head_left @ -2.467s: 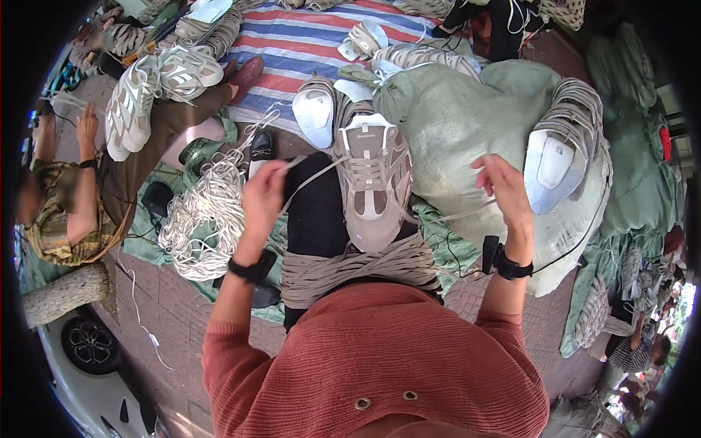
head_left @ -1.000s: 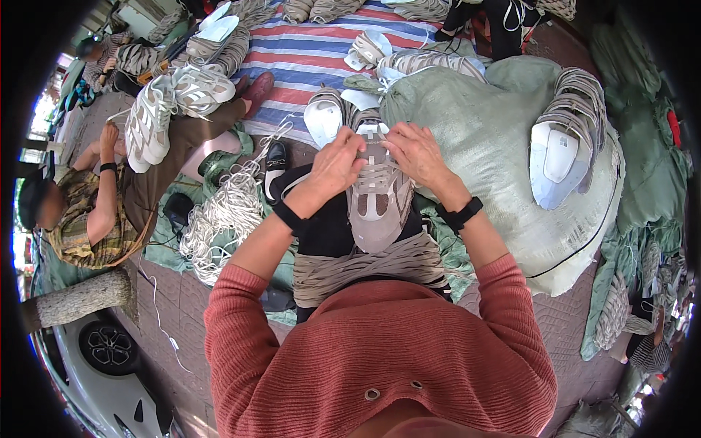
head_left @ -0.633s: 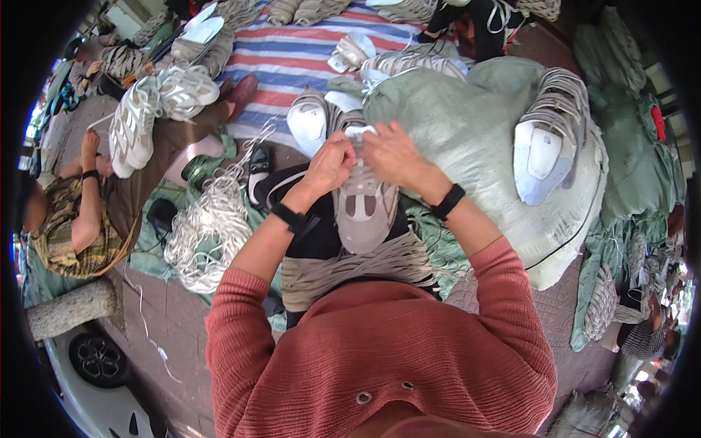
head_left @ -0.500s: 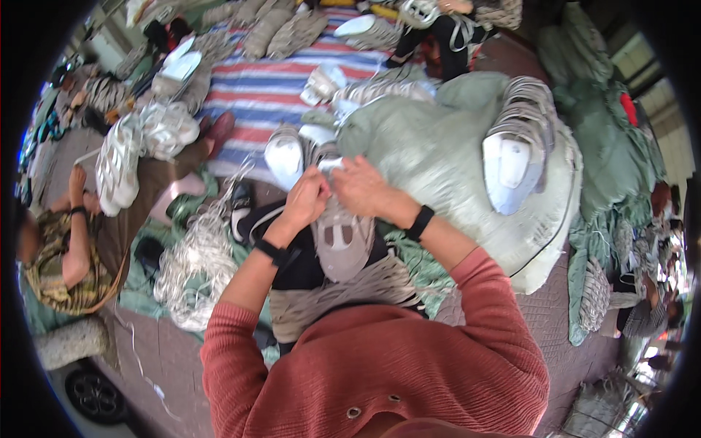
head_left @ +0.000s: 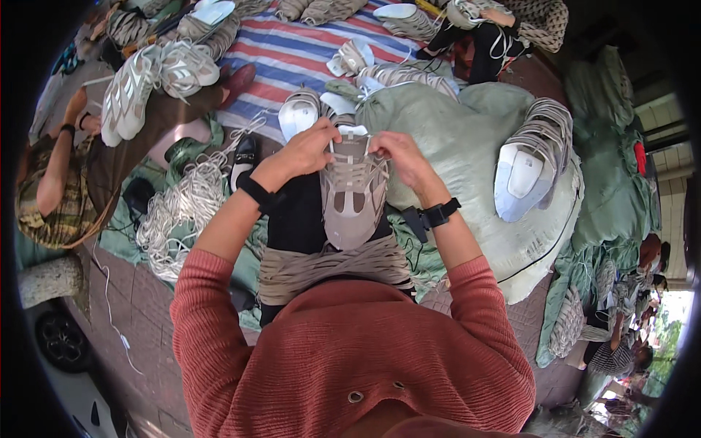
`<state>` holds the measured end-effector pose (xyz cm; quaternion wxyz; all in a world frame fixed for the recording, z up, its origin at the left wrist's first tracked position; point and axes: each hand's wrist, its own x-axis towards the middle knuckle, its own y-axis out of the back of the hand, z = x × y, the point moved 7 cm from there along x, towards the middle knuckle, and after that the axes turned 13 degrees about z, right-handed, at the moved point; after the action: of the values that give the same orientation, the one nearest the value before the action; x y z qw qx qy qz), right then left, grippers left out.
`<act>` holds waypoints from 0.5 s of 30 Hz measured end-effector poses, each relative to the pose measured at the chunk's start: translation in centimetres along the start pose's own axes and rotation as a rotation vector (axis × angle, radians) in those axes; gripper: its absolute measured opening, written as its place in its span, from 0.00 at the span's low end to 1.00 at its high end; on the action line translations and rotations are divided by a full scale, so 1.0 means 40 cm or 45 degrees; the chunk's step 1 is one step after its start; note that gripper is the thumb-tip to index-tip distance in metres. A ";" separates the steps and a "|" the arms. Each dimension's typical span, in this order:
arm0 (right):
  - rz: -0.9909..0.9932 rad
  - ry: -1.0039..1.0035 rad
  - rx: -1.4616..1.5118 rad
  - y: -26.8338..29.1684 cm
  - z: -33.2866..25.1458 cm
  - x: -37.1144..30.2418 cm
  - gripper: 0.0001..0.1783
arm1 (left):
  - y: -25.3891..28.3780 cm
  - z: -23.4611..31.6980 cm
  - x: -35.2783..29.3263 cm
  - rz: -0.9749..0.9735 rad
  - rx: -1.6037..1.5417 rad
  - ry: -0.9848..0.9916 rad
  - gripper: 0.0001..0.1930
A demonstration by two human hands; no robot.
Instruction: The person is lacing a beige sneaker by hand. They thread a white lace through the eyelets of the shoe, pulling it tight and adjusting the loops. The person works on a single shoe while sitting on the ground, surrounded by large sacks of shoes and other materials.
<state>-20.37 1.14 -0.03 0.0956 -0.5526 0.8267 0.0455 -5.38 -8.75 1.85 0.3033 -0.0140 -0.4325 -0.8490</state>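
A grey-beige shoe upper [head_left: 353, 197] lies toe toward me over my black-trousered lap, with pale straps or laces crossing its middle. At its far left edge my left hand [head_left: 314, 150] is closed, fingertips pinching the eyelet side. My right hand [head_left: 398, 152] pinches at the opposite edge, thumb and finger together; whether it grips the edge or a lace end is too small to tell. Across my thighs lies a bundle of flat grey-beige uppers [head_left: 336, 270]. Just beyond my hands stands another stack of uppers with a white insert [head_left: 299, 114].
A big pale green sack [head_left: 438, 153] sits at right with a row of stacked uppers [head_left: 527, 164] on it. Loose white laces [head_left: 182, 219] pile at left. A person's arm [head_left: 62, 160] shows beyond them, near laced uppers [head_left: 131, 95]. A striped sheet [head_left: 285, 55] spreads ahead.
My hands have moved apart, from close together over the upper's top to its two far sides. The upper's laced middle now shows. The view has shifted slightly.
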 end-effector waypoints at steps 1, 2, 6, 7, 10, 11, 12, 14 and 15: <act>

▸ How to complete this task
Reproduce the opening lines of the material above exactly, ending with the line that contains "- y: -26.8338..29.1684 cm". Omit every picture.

▸ Answer space
head_left @ -2.467s: 
head_left @ -1.000s: 
head_left @ -0.633s: 
head_left @ -0.500s: 
head_left @ +0.000s: 
`<state>` holds the measured end-effector pose (xyz cm; quaternion wxyz; all in a world frame fixed for the recording, z up, its origin at the left wrist's first tracked position; point and axes: each hand's wrist, its own x-axis towards the middle knuckle, its own y-axis out of the back of the hand, z = x × y, the point moved 7 cm from there along x, towards the middle knuckle, and after that the axes turned 13 degrees about z, right-handed, at the moved point; after the action: of the values that give the same orientation, the one nearest the value before the action; x y z qw qx qy qz), right then left, grippers left out.
`<act>` holds waypoints from 0.5 s of 30 Hz measured end-effector poses, each relative to the pose measured at the chunk's start: translation in centimetres along the start pose's own axes and rotation as a rotation vector (axis × angle, radians) in those axes; gripper: its absolute measured opening, written as its place in its span, from 0.00 at the span's low end to 1.00 at its high end; on the action line translations and rotations are divided by a full scale, so 1.0 means 40 cm or 45 degrees; the chunk's step 1 is one step after its start; note that gripper is the thumb-tip to index-tip distance in metres. A ";" separates the steps and a "|" the arms. Each dimension's typical span, in this order:
arm0 (right):
  - rz: -0.9909..0.9932 rad
  - ry: -1.0039..1.0035 rad
  - rx: -1.4616..1.5118 rad
  - y: -26.8338..29.1684 cm

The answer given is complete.